Re: [RFC] Statistics of non-ASCII characters in strings
- From: "Carlos O'Donell" <carlos at redhat dot com>
- To: Wilco Dijkstra <wdijkstr at arm dot com>, libc-alpha at sourceware dot org
- Date: Tue, 23 Dec 2014 10:47:49 -0500
- Subject: Re: [RFC] Statistics of non-ASCII characters in strings
- Authentication-results: sourceware.org; auth=none
- References: <001401d01df6$0f7cc5a0$2e7650e0$ at com>
On 12/22/2014 09:46 AM, Wilco Dijkstra wrote:
> Does anyone have statistics of how often strings contain non-ASCII
> characters? I'm asking because it's feasible to make many string
> functions faster if they are predominantly ASCII by using a different
> check for the null byte. So if say 80-90% of strings in strcpy/strlen
> are ASCII then it would be well worth optimizing for it.
I don't know that anyone has this data.
However, it brings us to a discussion on whole system benchmarking and
In glibc we consciously chose to start small, and create a microbenchmark.
The community was not familiar with this idea (some individuals were),
and the goal was to move that forward to the point where we had consensus.
I think everyone agrees that microbenchmarks are useful now, and the
biggest disagreement is on the quality and process for making those
measurements. The microbenchmark though is unable to answer your question.

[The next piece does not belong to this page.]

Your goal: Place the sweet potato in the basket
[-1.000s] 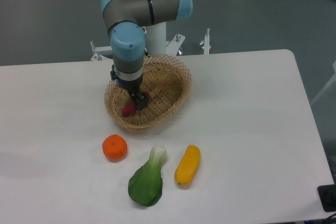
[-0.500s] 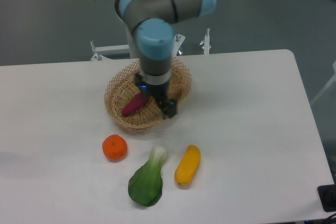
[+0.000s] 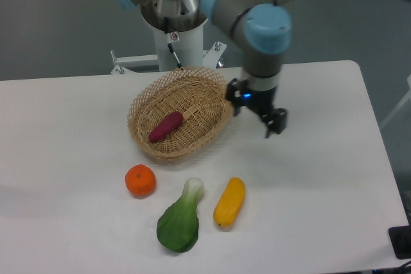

For that we need to add a whole system benchmarking. Within the framework
of whole system benchmarking I see a future where the benchmark gathers
data on all parameters of arguments to glibc functions. This data can
be fed into a data-drive microbenchmark as workloads.
Your particular question is about the average workload, for which there
is no real consensus yet. Note that Ondrej has posted patches for a whole
system benchmarking framework based on his LD_PRELOAD libraries. I think
that or a systemtap-based framework are sensible solutions. I don't care
which goes forward really, but with such a path forward we might start
getting users to run the whole system benchmark in data-gathering mode
with a global LD_PRELOAD and provide us with raw or aggregate data.
If anyone ever complains about our optimizations being skewed, our response
would be: Did you benchmark your workload and submit the data? No? Please
do so now so we can evaluate what is different about your workload.
All of this data can then be used as artificial inputs to the data-driven
microbenchmarks to see how the functions perform.